Oltre a questi consigli, curate l’alimentazione e l’idratazione, assicuratevi il giusto riposo e la gestione efficace dello stress, rivolgendovi sempre a uno specialista in caso di peggioramento dei sintomi.
FAQ
Domande frequenti su cambio di stagione e pelle secca. Qui trovi risposta alle domande più frequenti sulla dermatite stagionale, sugli effetti del cambio di stagione sul corpo e i rimedi più efficaci per trattare i sintomi della dermatite atopica e della dermatite seborroica in autunno, inverno, primavera ed estate.
1. Perché il cambio di stagione condiziona il benessere della pelle?
Per chi ha una pelle delicata con tendenza alle dermatiti, le variazioni di temperatura, umidità, inquinamento e presenza di componenti sensibilizzanti che si verificano al cambio di stagione possono indebolire la barriera cutanea, generando uno stato di alterazione.

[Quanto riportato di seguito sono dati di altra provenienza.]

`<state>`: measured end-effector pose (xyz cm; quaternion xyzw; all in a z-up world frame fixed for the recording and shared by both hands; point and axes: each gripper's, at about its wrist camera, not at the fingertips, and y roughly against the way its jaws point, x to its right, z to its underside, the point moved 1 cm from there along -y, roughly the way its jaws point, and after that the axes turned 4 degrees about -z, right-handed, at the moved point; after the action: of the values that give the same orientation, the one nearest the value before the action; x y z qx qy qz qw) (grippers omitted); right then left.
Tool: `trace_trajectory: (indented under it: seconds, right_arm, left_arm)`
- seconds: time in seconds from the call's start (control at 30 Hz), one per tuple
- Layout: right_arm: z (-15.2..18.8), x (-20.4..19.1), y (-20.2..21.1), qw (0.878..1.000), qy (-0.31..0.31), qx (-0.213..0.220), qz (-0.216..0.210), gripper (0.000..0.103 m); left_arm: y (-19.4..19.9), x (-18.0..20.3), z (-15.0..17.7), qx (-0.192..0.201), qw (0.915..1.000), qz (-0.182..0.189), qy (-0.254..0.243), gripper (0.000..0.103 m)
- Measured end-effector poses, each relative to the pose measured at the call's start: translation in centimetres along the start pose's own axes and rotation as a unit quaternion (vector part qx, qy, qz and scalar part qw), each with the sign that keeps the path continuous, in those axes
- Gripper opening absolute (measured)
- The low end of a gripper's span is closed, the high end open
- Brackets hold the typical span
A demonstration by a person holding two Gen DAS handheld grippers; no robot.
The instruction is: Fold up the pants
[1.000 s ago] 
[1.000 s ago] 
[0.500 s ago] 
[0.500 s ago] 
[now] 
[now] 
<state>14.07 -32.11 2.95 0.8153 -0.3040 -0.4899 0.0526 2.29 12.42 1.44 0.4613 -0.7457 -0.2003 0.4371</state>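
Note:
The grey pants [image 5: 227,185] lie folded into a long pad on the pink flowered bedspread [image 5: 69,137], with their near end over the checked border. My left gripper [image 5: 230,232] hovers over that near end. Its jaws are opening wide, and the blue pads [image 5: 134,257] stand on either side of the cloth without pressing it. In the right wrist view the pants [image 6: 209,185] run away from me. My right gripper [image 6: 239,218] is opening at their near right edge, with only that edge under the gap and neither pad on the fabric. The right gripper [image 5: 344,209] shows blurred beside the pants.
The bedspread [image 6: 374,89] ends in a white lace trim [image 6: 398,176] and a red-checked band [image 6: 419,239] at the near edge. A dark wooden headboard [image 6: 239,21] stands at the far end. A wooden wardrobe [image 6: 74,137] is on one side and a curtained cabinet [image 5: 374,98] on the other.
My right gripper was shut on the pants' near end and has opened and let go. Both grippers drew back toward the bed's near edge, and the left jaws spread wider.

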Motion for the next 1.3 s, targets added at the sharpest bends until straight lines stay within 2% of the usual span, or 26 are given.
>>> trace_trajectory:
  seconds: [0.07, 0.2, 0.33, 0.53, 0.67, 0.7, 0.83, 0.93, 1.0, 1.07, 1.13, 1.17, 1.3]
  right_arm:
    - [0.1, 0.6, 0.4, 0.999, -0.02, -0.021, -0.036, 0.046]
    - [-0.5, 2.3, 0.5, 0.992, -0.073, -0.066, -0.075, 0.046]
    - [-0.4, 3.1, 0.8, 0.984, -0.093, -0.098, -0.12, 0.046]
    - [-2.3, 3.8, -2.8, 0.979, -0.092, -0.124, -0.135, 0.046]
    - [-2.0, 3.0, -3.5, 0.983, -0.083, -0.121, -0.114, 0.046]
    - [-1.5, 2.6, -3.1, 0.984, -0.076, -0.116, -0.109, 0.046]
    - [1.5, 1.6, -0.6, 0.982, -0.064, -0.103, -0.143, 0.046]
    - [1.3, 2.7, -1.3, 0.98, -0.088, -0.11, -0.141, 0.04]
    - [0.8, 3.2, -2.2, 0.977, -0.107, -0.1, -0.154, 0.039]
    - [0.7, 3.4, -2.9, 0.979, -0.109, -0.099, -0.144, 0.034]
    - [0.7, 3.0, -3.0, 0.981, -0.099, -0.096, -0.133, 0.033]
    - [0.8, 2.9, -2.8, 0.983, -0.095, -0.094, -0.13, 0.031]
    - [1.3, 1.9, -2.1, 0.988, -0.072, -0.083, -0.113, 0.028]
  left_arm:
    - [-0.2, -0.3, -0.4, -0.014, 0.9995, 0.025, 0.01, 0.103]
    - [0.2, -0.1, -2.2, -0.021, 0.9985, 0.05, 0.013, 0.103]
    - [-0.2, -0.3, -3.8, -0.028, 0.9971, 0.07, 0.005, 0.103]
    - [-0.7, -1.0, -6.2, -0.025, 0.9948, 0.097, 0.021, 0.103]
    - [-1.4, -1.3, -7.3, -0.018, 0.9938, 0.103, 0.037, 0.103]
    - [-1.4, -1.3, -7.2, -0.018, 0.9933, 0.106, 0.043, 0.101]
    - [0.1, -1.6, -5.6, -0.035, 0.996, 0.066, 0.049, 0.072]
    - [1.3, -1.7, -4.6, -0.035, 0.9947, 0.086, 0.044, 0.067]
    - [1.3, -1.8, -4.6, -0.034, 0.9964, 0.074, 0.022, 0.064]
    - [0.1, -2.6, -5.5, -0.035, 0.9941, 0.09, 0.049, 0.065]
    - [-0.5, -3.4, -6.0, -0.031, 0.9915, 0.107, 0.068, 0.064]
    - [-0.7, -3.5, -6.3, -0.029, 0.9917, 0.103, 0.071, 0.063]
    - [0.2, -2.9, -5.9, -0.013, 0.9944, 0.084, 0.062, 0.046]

2. Dermatite atopica e cambio stagione: ecco cosa sapere
I sintomi della dermatite atopica possono peggiorare nei cambi di stagione. Evitate temperature estreme negli ambienti dove vivete e arieggiateli spesso. Usate tessuti naturali a contatto con la pelle, escludendo la lana, nota per trattenere molto calore ed essere costituita da una fibra ruvida, dunque talvolta fonte di irritazione cutanea. Nelle fasi acute, no a esposizioni dirette al sole e permanenze in luoghi che vi fanno sudare, come saune o spazi affollati privi di aria condizionata. Per la skincare, via libera a oli detergenti dermo-compatibili, emulsioni idratanti e creme intensive per pelli a tendenza atopica.

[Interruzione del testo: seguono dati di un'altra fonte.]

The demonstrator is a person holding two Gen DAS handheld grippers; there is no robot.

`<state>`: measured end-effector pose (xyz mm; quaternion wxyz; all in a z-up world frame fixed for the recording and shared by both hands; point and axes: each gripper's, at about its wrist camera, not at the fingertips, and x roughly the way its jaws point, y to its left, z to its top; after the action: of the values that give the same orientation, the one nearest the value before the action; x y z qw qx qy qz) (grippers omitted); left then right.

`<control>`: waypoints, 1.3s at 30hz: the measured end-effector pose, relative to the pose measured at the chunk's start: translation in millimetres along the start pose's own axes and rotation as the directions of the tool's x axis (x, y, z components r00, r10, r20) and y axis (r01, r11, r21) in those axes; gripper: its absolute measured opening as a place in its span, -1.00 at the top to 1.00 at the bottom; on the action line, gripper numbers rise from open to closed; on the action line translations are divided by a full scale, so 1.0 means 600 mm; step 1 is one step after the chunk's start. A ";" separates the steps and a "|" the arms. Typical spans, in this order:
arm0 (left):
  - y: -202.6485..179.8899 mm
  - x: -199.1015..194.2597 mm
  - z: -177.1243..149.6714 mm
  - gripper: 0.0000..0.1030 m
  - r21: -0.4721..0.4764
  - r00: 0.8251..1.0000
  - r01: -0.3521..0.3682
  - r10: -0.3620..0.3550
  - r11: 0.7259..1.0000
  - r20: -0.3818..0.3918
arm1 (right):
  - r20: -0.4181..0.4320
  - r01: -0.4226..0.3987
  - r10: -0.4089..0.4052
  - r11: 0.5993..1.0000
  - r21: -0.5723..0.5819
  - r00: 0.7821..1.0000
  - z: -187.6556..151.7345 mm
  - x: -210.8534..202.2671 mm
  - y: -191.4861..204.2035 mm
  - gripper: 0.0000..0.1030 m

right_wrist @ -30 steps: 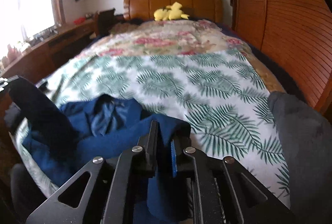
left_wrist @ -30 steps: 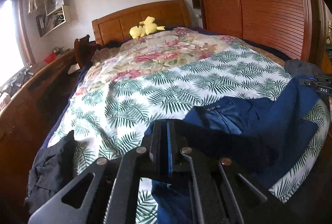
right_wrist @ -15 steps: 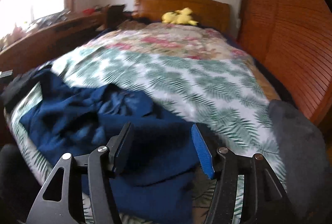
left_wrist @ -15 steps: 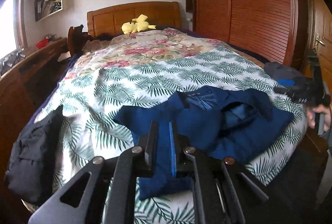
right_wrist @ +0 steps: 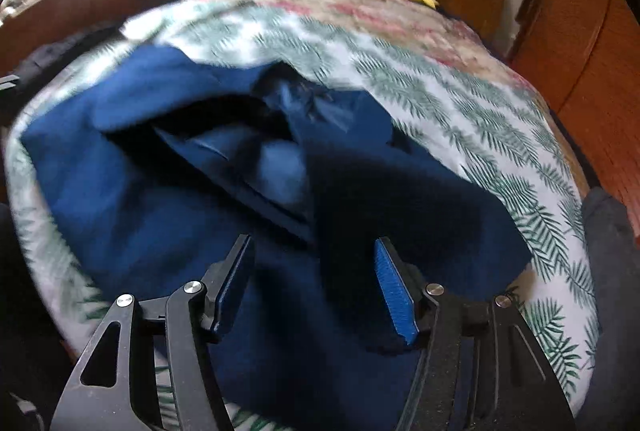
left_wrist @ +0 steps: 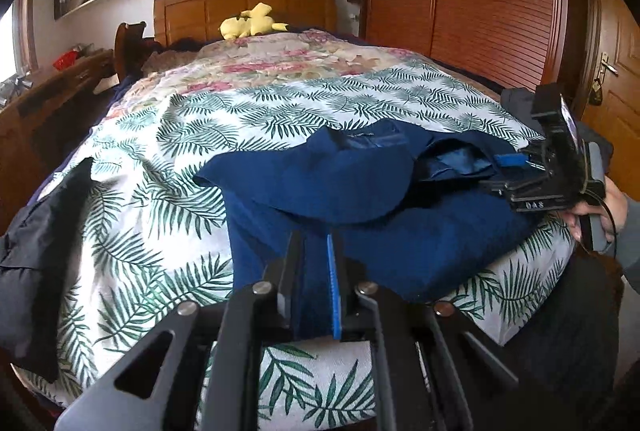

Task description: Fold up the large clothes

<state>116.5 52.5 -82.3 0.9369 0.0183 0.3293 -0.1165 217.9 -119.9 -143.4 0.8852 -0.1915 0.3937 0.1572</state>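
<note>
Navy cloth, heavy-looking and rumpled, is lying in a heap across the near end of the bed (left_wrist: 280, 99): this is the blue garment (left_wrist: 320, 183), sitting on the palm-leaf bedspread (left_wrist: 180, 191) with its paler lining showing in an open fold near the middle. The left gripper (left_wrist: 316, 271) is pinching a hem of that garment, its two pads nearly together with a strip of blue fabric caught between them. The right gripper (right_wrist: 316, 287) is opening, its jaws standing wide above the cloth; fabric is lying beneath and between them, but the pads are not pressing on it (the right wrist view is smeared with motion, so finer detail is lost). In the left wrist view a hand (left_wrist: 600, 211) is carrying that right gripper at the garment's far side.

The step in hand appears to be spreading the garment flat before any fold. To do it well, the left grip should probably be holding its hem firm as an anchor while the right one is choosing a clean outer edge, not a bunched inner layer. Pulling the two points apart, low and level over the bedspread, should be smoothing the lining shut. A black garment (left_wrist: 36, 243) and a grey one (right_wrist: 612, 251) are lying at either side, and both seem best left undisturbed.
</note>
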 end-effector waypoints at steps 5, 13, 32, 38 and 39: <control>0.012 0.029 0.014 0.84 -0.002 1.000 0.014 -0.014 1.000 0.002 | -0.019 0.044 -0.044 0.999 0.018 0.999 0.033 0.033 -0.035 0.10; 0.030 0.059 0.068 0.84 0.014 0.997 0.051 -0.051 0.999 0.050 | 0.029 0.111 -0.110 0.993 -0.033 0.993 0.168 0.072 -0.073 0.49; 0.068 0.082 0.079 0.84 0.021 0.997 0.048 -0.049 0.999 0.061 | 0.100 -0.059 0.063 0.997 -0.041 0.993 0.225 0.075 -0.029 -0.17; 0.084 0.071 0.073 0.84 0.007 0.996 0.040 -0.040 0.999 0.075 | 0.114 -0.172 0.188 0.976 -0.132 0.976 0.207 0.027 0.055 -0.29; 0.088 0.071 0.072 0.84 0.001 0.996 0.040 -0.040 0.999 0.075 | 0.107 -0.184 0.201 0.971 -0.151 0.974 0.204 0.025 0.069 -0.30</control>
<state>187.3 90.0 -77.2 0.9460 0.0071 0.2943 -0.1355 287.9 -24.9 -88.3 0.8725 -0.2042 0.3436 0.2810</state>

3. Dermatite seborroica e stagioni: come gestire i sintomi
La dermatite seborroica è una condizione cronico-recidivante che, in concomitanza di cambiamenti stagionali o in presenza di stress, può aggravarsi nelle zone più ricche di ghiandole sebacee, come il viso, il torace e il cuoio capelluto. Attenzione, dunque, alle situazioni in cui la pelle non può traspirare e non è idratata. Indispensabile l’uso di detergenti delicati specifici e di formulazioni idratanti con attivi lenitivi e antinfiammatori.